*Goal of the exercise*
In the records below, the relevant part opens with the line containing "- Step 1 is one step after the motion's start" and closes with the line containing "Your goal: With"; print that part exactly and only, without its pictures.

*Excerpted data*

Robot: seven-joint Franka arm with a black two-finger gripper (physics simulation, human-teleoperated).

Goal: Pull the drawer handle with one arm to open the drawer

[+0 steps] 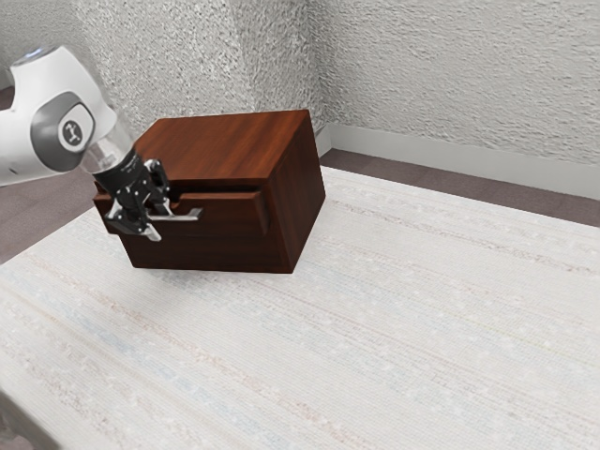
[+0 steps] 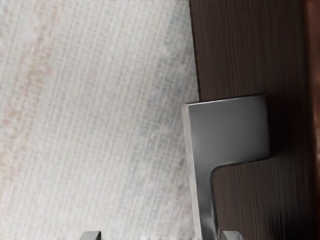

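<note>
With the gripper (image 1: 148,223) at the frame's left centre standing wide around the metal handle (image 1: 183,215) of the wooden drawer (image 1: 220,230), centre the bar in the opening, close firmly, then pull straight outward.

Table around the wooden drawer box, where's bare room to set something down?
The table lies bare from the drawer box toward the exterior view's right and across the near stretch. Crowded only at the box's front, where the gripper sits at the metal handle.
</note>
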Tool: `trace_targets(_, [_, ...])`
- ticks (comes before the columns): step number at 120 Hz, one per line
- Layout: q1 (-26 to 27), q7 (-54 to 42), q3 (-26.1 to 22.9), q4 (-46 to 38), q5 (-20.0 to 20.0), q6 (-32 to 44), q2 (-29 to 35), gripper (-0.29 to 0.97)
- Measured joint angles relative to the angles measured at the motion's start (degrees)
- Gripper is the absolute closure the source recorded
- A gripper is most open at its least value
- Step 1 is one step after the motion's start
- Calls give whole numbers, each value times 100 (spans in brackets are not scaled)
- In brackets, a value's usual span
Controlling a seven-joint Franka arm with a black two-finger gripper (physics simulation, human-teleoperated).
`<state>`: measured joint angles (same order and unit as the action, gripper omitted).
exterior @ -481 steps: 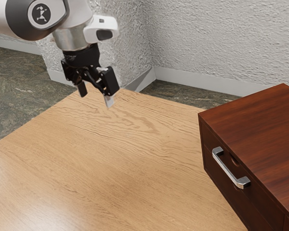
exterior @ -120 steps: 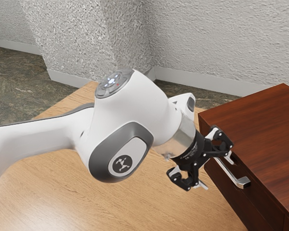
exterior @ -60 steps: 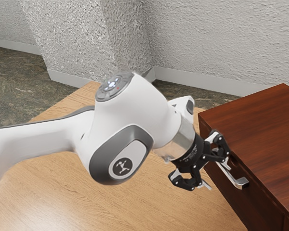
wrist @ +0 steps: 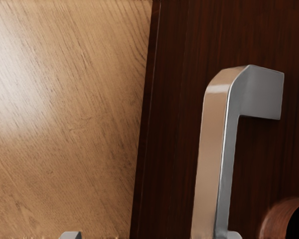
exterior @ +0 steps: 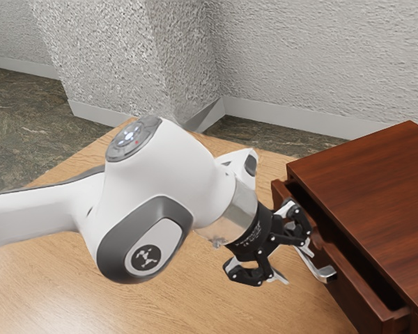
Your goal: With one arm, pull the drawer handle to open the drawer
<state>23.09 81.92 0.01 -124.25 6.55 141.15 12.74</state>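
Here, right between the jaws, lies the handle (exterior: 319, 268), a grey metal bar. Our gripper (exterior: 290, 250) straddles it with the jaws spread wide, one finger to each side. We judge that the bar lies against one finger rather than being pinched from both sides. That would suit the job: a drawer needs only a steady drag along its slide, so catching the bar is enough, and the wide spread leaves room for error.

The handle's (wrist: 214, 164) long axis runs along the face of the drawer (wrist: 174, 124), level with the tabletop and crosswise to the gap between the jaws. At the end we can see, the bar bends back to meet the wood. It stands proud of the face, which leaves room for a finger behind it.

Just beyond the jaws, the drawer (exterior: 348, 296) stands partly out of the cabinet (exterior: 376, 181), with a dark gap open above it. It faces back toward our arm (exterior: 160, 202), so the pull runs straight back along the hand's own line. We think a fair part of the travel is still left.

Below the jaws spreads the wooden table (exterior: 70, 306). Well beyond the cabinet are the rough grey wall (exterior: 320, 56) and the stone floor (exterior: 21, 104).
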Motion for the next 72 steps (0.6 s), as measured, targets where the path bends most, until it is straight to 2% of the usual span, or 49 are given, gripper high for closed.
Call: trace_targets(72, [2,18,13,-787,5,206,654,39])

*Task response*
- Step 1 is one step after the motion's start
- Calls give whole numbers, each value times 100 (spans in brackets are not scaled)
- In brackets, a value's usual span
Controlling a seven-joint Franka arm with a black two-finger gripper (physics simulation, human-teleoperated).
`<state>`: measured joint angles (same order and unit as the action, gripper omitted).
exterior @ -481 steps: 
exterior @ -120 steps: 
exterior @ -60 steps: 
wrist @ +0 steps: 
exterior @ +0 steps: 
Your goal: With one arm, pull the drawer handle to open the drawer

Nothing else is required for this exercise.